Introduction

Many of the translations of Classical texts that might refer to glass should be read with caution. A few Roman writers freely interchanged the words for glass and rock crystal—hyalos and krystallos, in Greek; vitrum and crystallina, in Latin—presumably for literary effect. Thus, in a 3rd century A.D. poem from Egypt that obviously is describing the visually exciting aspects of glassblowing, both the words "crystal" and "glass" are used to describe the material worked upon:

"And the crystal, as it tasted the heat of the fire, was softened by the strokes of Hephaistos...The glass received the force of his breath and became swollen out around itself like a sphere before it...." (Papyrus Oxyrhynchus 3536: after Stern [1997])

At the same time, some recent translators have allowed themselves a similar degree of poetic license:

"But the rest of her person has not a hair growing on it and shines more than amber...or Sidonian crystal [hyalos]." (Lucian, Affairs of the Heart XXVI)

and

"Whoever strives, Iulus, to rival Pindar, relies on wings fastened with wax by Daedalean craft, and is doomed to give his name to some crystal sea [vitreo ponto]." (Horace, Odes IV.2)
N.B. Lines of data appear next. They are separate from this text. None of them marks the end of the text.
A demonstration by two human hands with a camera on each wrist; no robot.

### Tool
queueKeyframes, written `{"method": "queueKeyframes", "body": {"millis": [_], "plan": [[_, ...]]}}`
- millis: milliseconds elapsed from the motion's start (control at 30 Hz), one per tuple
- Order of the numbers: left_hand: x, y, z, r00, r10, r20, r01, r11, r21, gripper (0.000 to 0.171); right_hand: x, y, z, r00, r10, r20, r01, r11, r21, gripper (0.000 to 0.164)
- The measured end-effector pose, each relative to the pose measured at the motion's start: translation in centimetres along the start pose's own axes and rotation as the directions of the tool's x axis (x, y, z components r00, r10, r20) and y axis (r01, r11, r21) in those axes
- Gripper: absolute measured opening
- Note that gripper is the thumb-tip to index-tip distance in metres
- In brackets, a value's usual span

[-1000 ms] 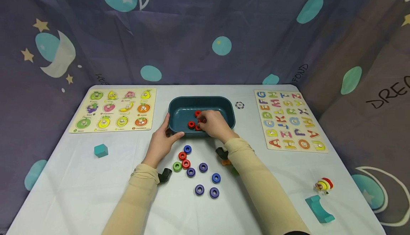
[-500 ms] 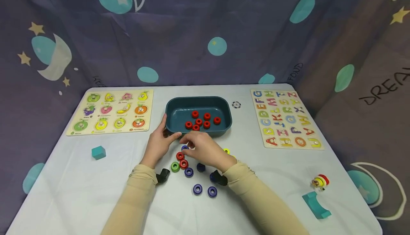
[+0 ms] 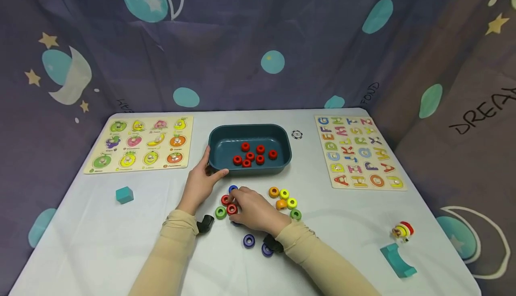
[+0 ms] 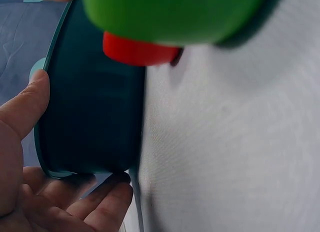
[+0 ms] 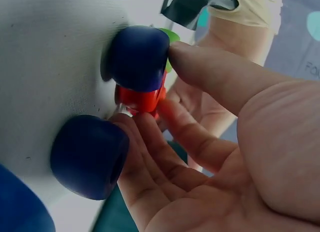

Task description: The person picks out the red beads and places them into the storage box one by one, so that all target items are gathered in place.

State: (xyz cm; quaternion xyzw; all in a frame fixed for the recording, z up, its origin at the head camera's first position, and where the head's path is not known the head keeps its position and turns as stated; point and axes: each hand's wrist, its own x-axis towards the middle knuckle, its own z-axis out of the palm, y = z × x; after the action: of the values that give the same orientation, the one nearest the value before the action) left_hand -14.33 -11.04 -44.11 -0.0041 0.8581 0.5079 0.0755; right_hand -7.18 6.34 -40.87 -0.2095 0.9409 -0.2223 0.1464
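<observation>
My left hand (image 3: pixel 197 186) holds the near left corner of the dark teal tub (image 3: pixel 221 146), thumb on its rim and fingers round its end. Several red rings (image 3: pixel 260 148) lie inside the tub. In front of it, my right hand (image 3: pixel 258 211) reaches down over loose rings, thumb and fingers spread around a red ring (image 3: pixel 232 205). In the right wrist view the thumb is against a dark blue ring (image 5: pixel 140 56), and the fingers are close to the red one behind; a firm grip does not show. Another red ring (image 3: pixel 225 199) and a green ring (image 3: pixel 217 212) lie beside them.
Orange (image 3: pixel 270 192), yellow and green rings lie right of my right hand, purple rings (image 3: pixel 244 242) nearer me. A fruit board (image 3: pixel 145 168) and teal cube (image 3: pixel 124 195) stand left; a letter board (image 3: pixel 368 186), small figure (image 3: pixel 402 231) and teal arch (image 3: pixel 397 260) right.
My right hand has come out of the tub, leaving red rings spread in it, and moved down toward me to the loose rings. My left hand stays at the tub's corner.
</observation>
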Motion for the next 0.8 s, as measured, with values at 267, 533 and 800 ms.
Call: {"method": "queueKeyframes", "body": {"millis": [267,533,800], "plan": [[-0.1,0.0,0.0,1.000,0.001,0.001,-0.001,1.000,-0.002,0.094,0.2,0.0,0.1,1.000,-0.002,0.012,0.002,1.000,0.010,0.020],[-0.1,0.0,0.1,1.000,0.000,0.000,0.000,1.000,-0.007,0.094,-0.1,0.0,-0.8,0.997,0.074,-0.032,-0.071,0.994,0.081,0.018],[0.1,-0.1,0.0,1.000,-0.009,0.005,0.009,1.000,-0.002,0.093,0.4,3.8,-6.4,0.941,0.124,-0.314,-0.065,0.979,0.193,0.021]]}}
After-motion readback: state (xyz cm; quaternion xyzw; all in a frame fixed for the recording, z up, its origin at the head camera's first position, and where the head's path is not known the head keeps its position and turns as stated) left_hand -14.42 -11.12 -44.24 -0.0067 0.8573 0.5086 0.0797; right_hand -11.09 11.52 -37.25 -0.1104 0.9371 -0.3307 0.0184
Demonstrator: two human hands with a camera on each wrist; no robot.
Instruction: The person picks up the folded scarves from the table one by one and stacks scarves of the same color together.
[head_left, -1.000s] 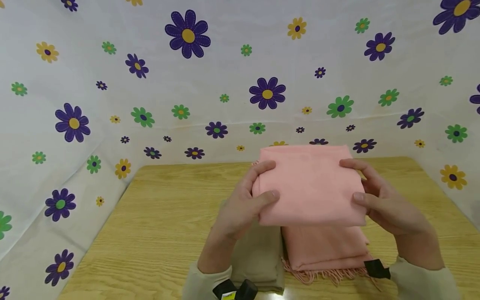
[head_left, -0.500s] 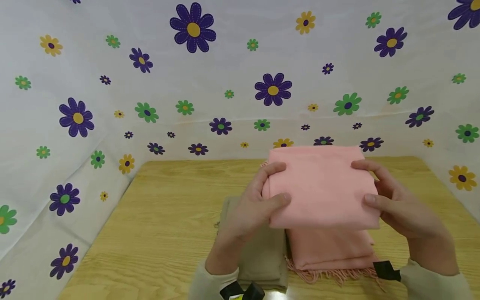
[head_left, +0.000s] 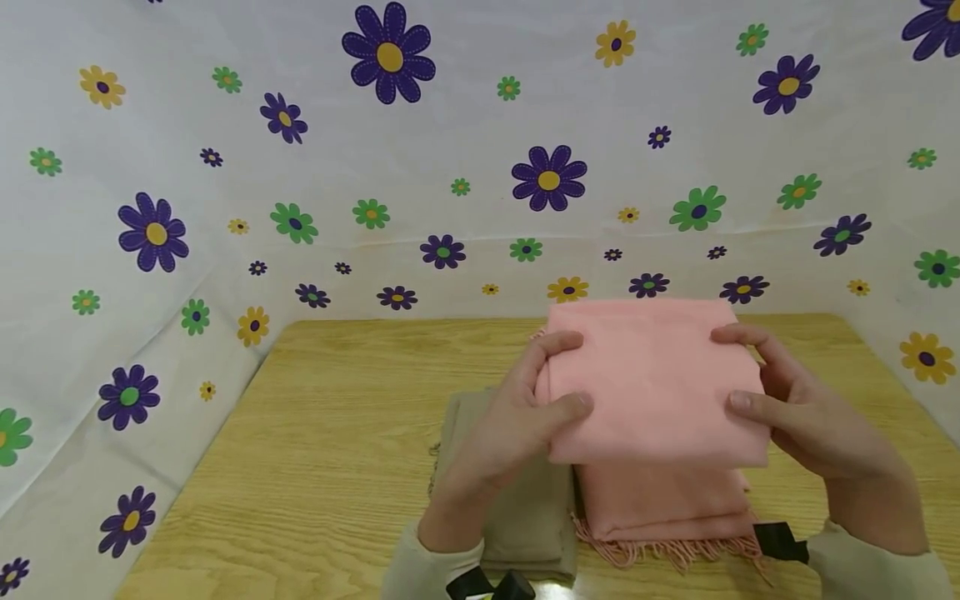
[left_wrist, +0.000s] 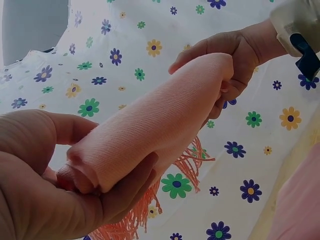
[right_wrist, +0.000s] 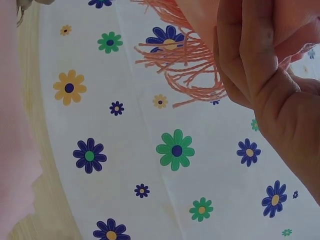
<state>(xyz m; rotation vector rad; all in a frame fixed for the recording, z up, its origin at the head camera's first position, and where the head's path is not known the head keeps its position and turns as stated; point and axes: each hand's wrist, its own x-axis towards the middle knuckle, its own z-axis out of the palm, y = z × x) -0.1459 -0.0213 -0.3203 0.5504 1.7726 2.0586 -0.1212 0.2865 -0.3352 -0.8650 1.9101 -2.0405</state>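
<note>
A folded pink scarf (head_left: 652, 383) is held up between both hands above the table. My left hand (head_left: 517, 417) grips its left edge, thumb on the near face. On the opposite edge, my right hand (head_left: 806, 408) pinches the cloth with the thumb also in front. From the left wrist, the bundle (left_wrist: 155, 120) shows its rounded folded side, and orange-pink fringe (left_wrist: 132, 220) dangles beneath. The right wrist view catches the same fringe (right_wrist: 200, 70) beside the right hand's fingers (right_wrist: 255, 45). Below the bundle lies a second folded pink scarf (head_left: 667, 504), its tassels toward me.
A folded olive-beige cloth (head_left: 525, 517) lies left of the lower pink scarf, partly behind my left forearm. The wooden table (head_left: 337, 433) extends to a flower-printed white sheet (head_left: 435, 125) hanging at the back and sides. Black camera straps (head_left: 780, 542) sit on the wrists.
Both hands and the held scarf have shifted right, then dipped slightly in the head view. The view itself has moved a little too. The grip on the scarf stays the same.
</note>
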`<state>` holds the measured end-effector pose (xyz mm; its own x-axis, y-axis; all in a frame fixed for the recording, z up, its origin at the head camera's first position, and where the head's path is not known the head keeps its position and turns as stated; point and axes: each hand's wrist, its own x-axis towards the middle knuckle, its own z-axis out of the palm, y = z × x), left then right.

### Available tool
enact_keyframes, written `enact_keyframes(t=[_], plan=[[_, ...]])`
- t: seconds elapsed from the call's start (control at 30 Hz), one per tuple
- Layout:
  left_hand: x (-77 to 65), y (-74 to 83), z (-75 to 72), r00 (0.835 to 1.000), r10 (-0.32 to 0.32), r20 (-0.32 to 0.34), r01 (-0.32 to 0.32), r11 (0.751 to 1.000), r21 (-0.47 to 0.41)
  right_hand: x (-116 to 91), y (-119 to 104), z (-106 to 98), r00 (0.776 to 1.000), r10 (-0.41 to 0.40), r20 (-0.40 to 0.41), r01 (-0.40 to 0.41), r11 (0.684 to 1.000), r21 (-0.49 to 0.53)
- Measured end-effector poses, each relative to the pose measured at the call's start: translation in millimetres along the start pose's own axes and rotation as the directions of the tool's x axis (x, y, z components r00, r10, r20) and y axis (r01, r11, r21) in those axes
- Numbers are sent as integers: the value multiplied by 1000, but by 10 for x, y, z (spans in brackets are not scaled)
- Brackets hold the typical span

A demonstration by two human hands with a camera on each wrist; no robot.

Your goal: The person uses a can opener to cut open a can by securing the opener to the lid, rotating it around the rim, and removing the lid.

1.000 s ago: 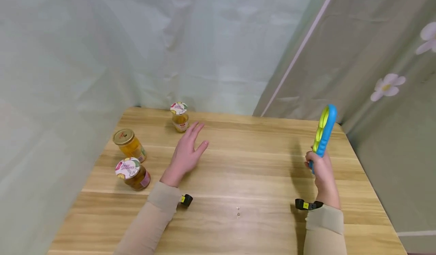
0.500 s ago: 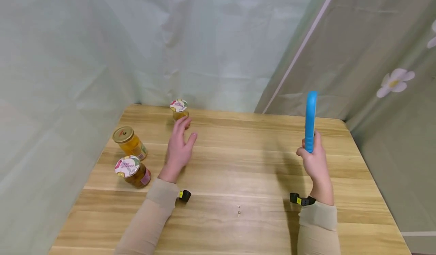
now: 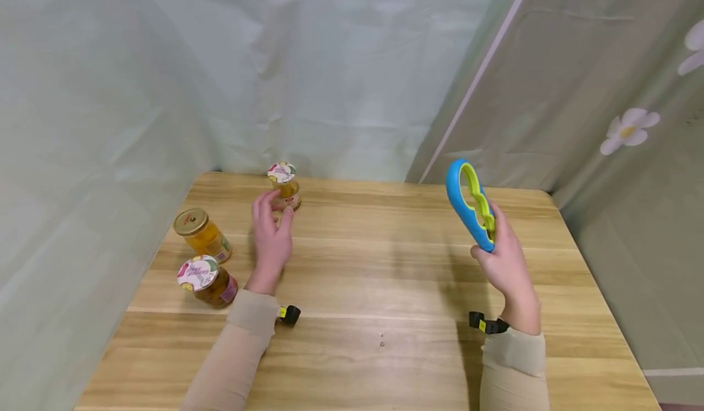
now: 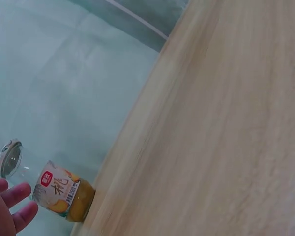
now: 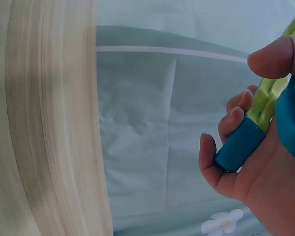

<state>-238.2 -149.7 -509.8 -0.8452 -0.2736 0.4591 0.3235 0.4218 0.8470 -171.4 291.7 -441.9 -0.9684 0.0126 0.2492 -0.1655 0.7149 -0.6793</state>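
At the table's back left stands a small glass jar [image 3: 289,196] with a patterned lid and yellowish contents. My left hand [image 3: 272,240] is right in front of it, thumb and fingers spread and slightly bent. In the left wrist view its fingertips [image 4: 20,194] come close to the label of the upright jar [image 4: 59,191]. Off to the right, my right hand [image 3: 508,264] grips a blue and lime-green jar opener [image 3: 466,214] by its handles, raised over the table. The right wrist view has the fingers wrapped around a blue handle [image 5: 241,145], with the thumb across the other side.
Two more jars stand along the left edge of the wooden table [image 3: 363,276]: an amber one with a gold lid [image 3: 209,240] and a dark brown one with a patterned lid [image 3: 217,290]. A pale curtain [image 3: 352,81] hangs behind the table.
My left hand has moved left and its fingers now stand before the far jar. The right hand has turned the jar opener, so its top leans left and its toothed opening shows.
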Motion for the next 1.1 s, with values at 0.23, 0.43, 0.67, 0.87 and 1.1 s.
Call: enact_keyframes(t=[0.23,0.43,0.67,0.87,1.1], plan=[[11,-20,-1,998,-45,-35,45,999,14,1,-26,-28,999,-32,23,32,999,-19],[42,-91,25,974,-223,-27,224,974,30,13,-51,-36,996,-73,42,73,997,-5],[122,-149,83,943,-333,9,333,943,14,6,-54,-16,992,-118,44,119,993,-16],[208,-186,136,937,-349,23,349,937,-6,-8,-61,12,990,-127,54,129,990,-48],[314,-235,130,919,-390,57,394,913,-108,1,-65,66,987,-147,62,150,987,-54]])
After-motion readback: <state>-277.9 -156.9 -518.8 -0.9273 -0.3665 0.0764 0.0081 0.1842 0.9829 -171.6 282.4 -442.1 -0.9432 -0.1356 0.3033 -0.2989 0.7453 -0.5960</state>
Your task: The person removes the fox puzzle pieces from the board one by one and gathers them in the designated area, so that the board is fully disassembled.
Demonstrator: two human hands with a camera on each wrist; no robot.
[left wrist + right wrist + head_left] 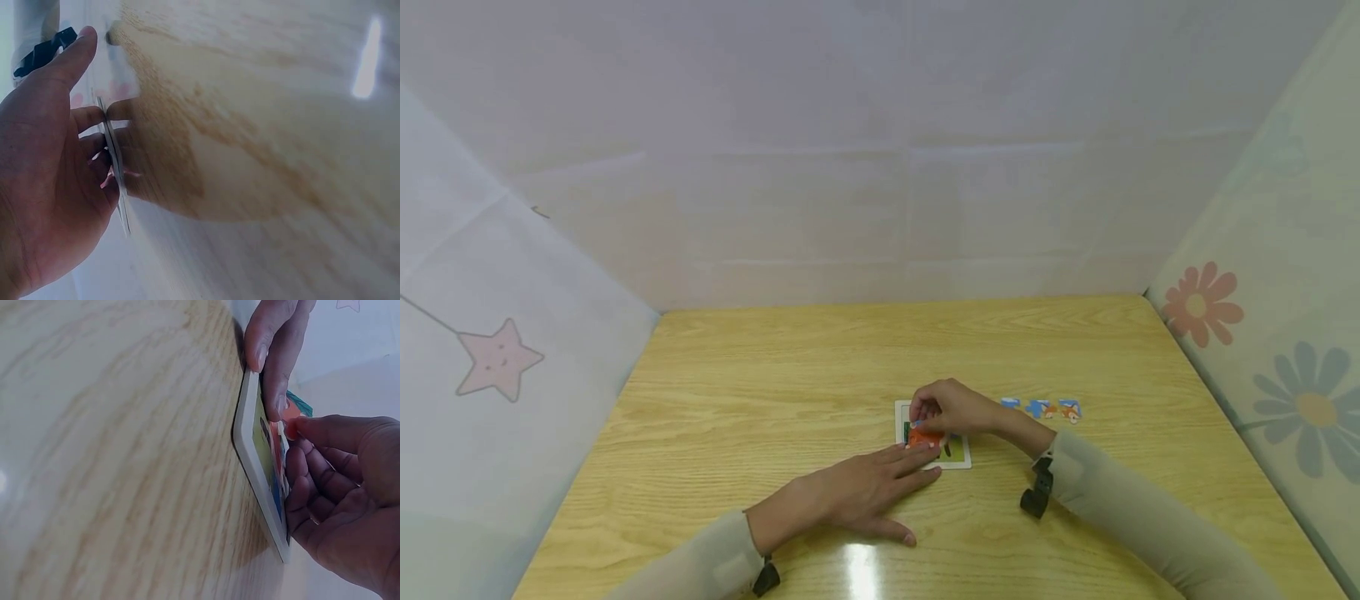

In each instance, the crossover of words picks up on the physical properties common to the two materials—transparency and/or clarity, and their brightness in reflection—and does not imply any confusion about their relative material value in the Roman World.


The Craft of Glassblowing
De Universo ms., 15th centruy A.D.



NEXT PAGE


REFERENCES

1) Fleming, S.J., 1999: Roman Glass: Reflections on Cultural Change, Appendix A (Philadelphia: University of Pennsylvania Museum).

2) Stern, E.M., 1997: "Glass and rock crystal: a multifaceted relationship," Journal of Roman Archaeology 10, 192-206.

3) Vickers, M., 1996: "Rock Crystal: The Key to Cut Glass and Diatreta in Persia and Rome," Journal of Roman Archaeology 9, 48-65.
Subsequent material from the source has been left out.